The assignment marks Harris’ first major policy role since she was sworn in in January.
“I can think of nobody who is better qualified to do this” than Harris, the president said at the White House. “When she speaks, she speaks for me, doesn’t have to check with me.”
The vice president will work to stem the flow of people coming to the border, thousands of whom are unaccompanied children. Biden, among other reversals of Trump-era immigration policies, ended the prior administration’s practice of expelling unaccompanied minors.
But the recent increase in migrants has quickly overwhelmed border patrol stations and processing facilities, which are grappling with backlogs and overcrowding.
Harris this week called the situation at the border “a huge problem.”

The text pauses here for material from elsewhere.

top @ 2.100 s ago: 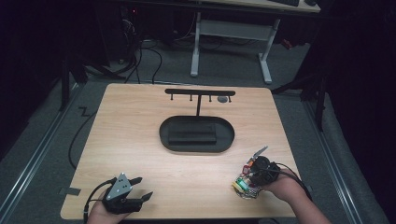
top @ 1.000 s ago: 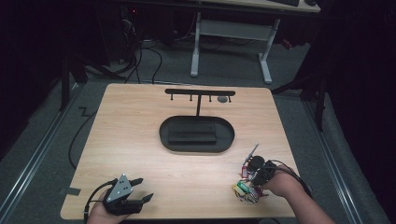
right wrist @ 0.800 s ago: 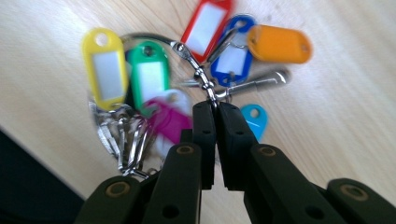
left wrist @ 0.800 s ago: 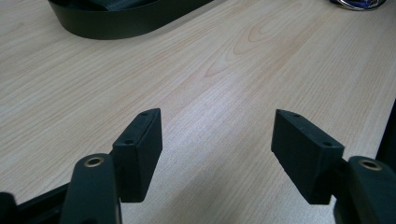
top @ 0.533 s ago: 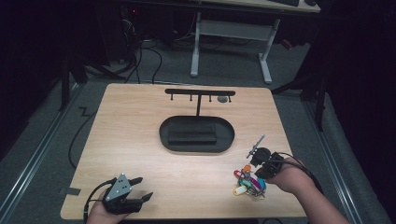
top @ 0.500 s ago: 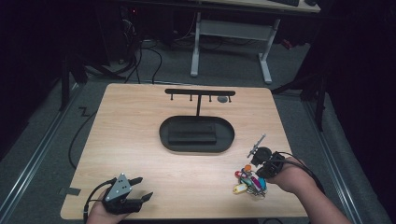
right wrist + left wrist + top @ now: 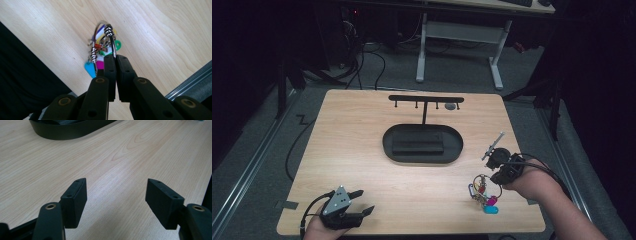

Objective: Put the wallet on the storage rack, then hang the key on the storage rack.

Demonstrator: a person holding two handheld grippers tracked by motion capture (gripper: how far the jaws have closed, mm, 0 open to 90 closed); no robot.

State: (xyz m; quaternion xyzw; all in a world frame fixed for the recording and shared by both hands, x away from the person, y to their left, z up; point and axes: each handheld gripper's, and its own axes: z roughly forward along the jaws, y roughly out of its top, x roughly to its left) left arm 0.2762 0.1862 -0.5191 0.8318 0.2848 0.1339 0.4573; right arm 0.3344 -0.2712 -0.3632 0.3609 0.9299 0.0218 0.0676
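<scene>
A bunch of keys with coloured tags on metal rings sits near the table's front right. My right gripper is just right of it, shut on one steel ring. In the right gripper view the ring runs into the closed jaws of the right gripper, and the tags hang beyond them over the wood. Whether the bunch touches the table I cannot tell. My left gripper rests at the front left, open, with nothing between its fingers; in its own view the left gripper frames bare wood.
A black stand with a hook bar rises from an oval black base at the table's middle back; its rim shows ahead of the left jaws. A cable loops by the right hand. The table's front edge is close to both hands.
The right hand has shifted right and slightly away from the front edge, with the key bunch trailing at its near left. The left gripper has stayed put.
</scene>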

“The surge we’re dealing with now started [with] the last administration, but it’s our responsibility to deal with it humanely and to stop what’s happening,” Biden said Wednesday. “This increase has been consequential.”
He said that Harris has “agreed to lead our diplomatic effort and work with those nations to accept [returning migrants] and enhance migration enforcement at their borders.”
Harris thanked Biden for his “confidence.”
“The work will not be easy, but it is important work,” she said. “It is work that we demand and the people of our countries, I believe, need to help stem the tide that we have seen.”
Beyond the short-term challenges, Harris will work to strengthen diplomatic ties with Mexico, El Salvador, Honduras and Guatemala to address the root causes of the region’s migrant problems, senior administration officials said.